### Task description
Everything in the listing below has to be repeated exactly, except the pictures.

### Data extracts
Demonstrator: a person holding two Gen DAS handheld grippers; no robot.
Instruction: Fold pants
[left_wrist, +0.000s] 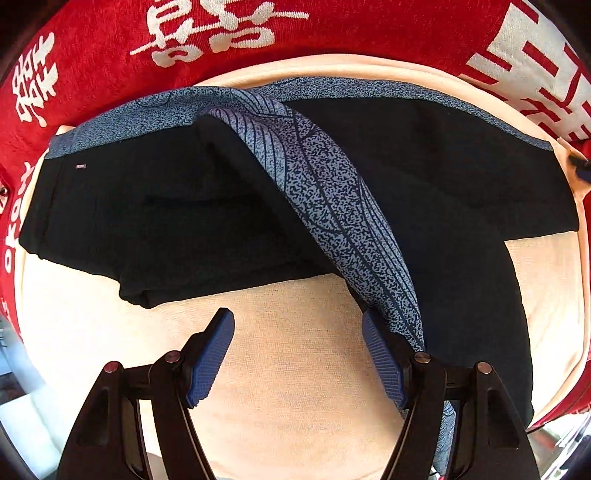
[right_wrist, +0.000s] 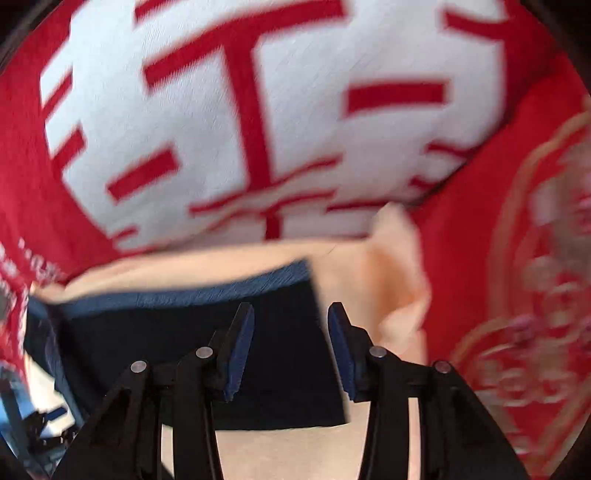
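Observation:
The black pants (left_wrist: 147, 214) with a speckled blue waistband (left_wrist: 122, 120) lie spread on a cream cloth (left_wrist: 295, 369). A speckled blue leaf-print panel (left_wrist: 332, 221) runs diagonally across them down to the right finger of my left gripper (left_wrist: 298, 325). That gripper is open and empty over the cream cloth, just in front of the pants. My right gripper (right_wrist: 291, 314) is open and empty, hovering over the right end of the pants (right_wrist: 280, 369) near the waistband corner (right_wrist: 295, 271). The right wrist view is blurred.
A red blanket with large white characters (left_wrist: 207, 33) lies under and behind the cream cloth; it fills the right wrist view (right_wrist: 240, 122). The cream cloth's corner (right_wrist: 399, 266) is rumpled upward beside the pants.

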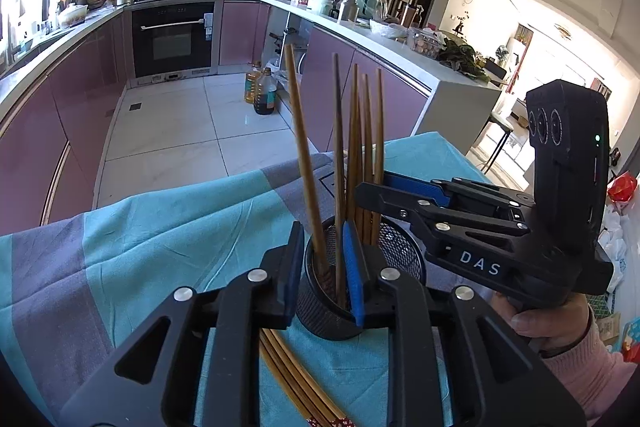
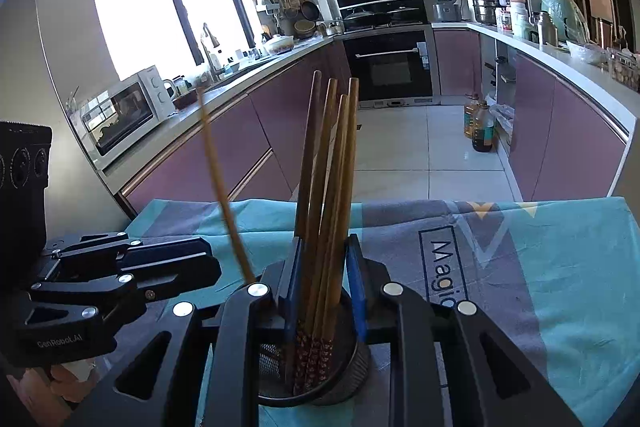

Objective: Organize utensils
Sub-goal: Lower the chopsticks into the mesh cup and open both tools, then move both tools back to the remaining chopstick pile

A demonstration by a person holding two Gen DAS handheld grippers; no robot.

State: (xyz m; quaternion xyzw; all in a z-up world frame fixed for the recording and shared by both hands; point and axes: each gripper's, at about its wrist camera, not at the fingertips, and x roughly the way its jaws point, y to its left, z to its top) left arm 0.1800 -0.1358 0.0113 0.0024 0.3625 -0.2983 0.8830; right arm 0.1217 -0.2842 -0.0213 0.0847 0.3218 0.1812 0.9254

### Output for this task
Demonstrator: a person holding two Gen DAS handheld grippers; no robot.
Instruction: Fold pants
[left_wrist, +0.000s] 
[right_wrist, +0.000s] 
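Observation:
The black pants (left_wrist: 147, 214) with a speckled blue waistband (left_wrist: 122, 120) lie spread on a cream cloth (left_wrist: 295, 369). A speckled blue leaf-print panel (left_wrist: 332, 221) runs diagonally across them down to the right finger of my left gripper (left_wrist: 298, 325). That gripper is open and empty over the cream cloth, just in front of the pants. My right gripper (right_wrist: 291, 314) is open and empty, hovering over the right end of the pants (right_wrist: 280, 369) near the waistband corner (right_wrist: 295, 271). The right wrist view is blurred.
A red blanket with large white characters (left_wrist: 207, 33) lies under and behind the cream cloth; it fills the right wrist view (right_wrist: 240, 122). The cream cloth's corner (right_wrist: 399, 266) is rumpled upward beside the pants.
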

Objective: Organize utensils
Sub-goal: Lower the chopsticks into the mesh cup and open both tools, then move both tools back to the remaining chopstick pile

A demonstration by a person holding two Gen DAS handheld grippers; no robot.

State: (xyz m; quaternion xyzw; all in a z-up world frame fixed for the recording and shared by both hands; point and axes: each gripper's, at about its wrist camera, not at the fingertips, and x roughly the way its jaws point, y to its left, z to its top) left arm 0.1800 -0.1358 0.0113 0.0024 0.3625 -0.2983 0.8830; right arm 0.1217 -0.2842 -0.0213 0.0847 0.3218 0.1812 0.9254

This answer requires nothing further.